LWP and Proxy

Anonymous Monk has asked for the wisdom of the Perl Monks concerning the following question:

Replies are listed 'Best First'.
Re: LWP and Proxy by Joost (Canon) on Oct 14, 2006 at 18:01 UTC
why have LWP connect to a proxy? I'm asuming its for people who want to hide their identity. Many companies have proxies as the only way to connect to the www. There are many reasons to use a proxy, for example to cache requests and improve performance, to monitor and/or fix pages, block suspicious content etc. When it connects to a proxy and fetches, lets say a file----does the proxy server actually do the requests and not the computer your on? yes, the proxy is the computer doing the request. some proxies supply an "X-Forwarded-For" header that should show the request chain, but anonymizing proxies obviously don't do that and besides there is no way to guarantee that the X-Forwarded-For header is correct. I'm asking this, not to build an automation script or any kind like that but to understand how easy it may be for someone It's extremely easy. all you have to do is set the "http_proxy" environment variable to a proxy address. "What should it profit a man, if he should win a flame war, yet lose his cool?"	[reply]

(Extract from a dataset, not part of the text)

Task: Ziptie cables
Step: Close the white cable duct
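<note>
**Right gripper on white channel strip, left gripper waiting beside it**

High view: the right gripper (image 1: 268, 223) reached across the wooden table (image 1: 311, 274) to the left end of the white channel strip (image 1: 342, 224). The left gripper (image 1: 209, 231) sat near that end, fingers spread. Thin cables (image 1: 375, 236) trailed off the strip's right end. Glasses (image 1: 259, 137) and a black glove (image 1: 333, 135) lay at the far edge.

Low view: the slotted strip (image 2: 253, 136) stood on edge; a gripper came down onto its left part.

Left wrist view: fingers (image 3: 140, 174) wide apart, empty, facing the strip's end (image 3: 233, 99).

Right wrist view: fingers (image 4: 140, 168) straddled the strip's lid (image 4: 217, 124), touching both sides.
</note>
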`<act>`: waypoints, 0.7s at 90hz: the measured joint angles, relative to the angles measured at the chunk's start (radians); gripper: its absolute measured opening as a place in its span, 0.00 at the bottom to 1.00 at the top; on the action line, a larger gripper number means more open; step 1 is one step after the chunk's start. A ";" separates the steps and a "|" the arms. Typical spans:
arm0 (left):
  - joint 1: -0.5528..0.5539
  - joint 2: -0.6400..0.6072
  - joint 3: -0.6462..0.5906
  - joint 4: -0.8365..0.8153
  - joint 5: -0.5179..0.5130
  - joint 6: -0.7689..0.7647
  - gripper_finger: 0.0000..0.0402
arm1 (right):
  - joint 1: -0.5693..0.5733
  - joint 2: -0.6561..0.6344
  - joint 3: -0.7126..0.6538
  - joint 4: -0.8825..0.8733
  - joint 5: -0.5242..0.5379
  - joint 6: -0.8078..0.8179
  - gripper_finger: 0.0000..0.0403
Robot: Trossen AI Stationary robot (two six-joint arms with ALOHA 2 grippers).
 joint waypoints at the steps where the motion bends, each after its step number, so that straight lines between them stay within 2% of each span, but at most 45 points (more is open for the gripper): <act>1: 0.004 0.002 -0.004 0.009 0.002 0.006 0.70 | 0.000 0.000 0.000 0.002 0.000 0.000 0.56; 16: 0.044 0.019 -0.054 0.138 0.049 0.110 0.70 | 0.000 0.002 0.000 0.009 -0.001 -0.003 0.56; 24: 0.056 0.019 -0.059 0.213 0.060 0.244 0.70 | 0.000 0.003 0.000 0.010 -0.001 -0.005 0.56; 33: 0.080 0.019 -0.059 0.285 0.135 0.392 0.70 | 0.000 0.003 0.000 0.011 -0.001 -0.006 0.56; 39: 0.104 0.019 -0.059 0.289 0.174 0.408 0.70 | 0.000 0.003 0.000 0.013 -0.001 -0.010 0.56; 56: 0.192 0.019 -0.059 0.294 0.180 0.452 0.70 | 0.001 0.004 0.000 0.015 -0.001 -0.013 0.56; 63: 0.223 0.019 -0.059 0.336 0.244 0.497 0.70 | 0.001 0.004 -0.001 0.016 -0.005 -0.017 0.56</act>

Re: LWP and Proxy by ikegami (Patriarch) on Oct 14, 2006 at 18:01 UTC
why have LWP connect to a proxy? To escape a firewalled network, mainly. They can also provide caching. ( For big web sites, sometimes you're actually connecting to a proxy. The proxy serves and caches the static content, while requests for dynamic content is forwarded to a server farm. ) When it connects to a proxy and fetches, lets say a file----does the proxy server actually do the requests and not the computer your on? Your computer sends a request to the proxy. Your computer waits while the proxy repeats the request to the server. Finally, the proxy repeats to your computer the answer from the server. would my access logs record the IP address from the proxy server or from the person's computer IP. The proxy's. The user often isn't even on the internet, which is why he's using a proxy.	[reply]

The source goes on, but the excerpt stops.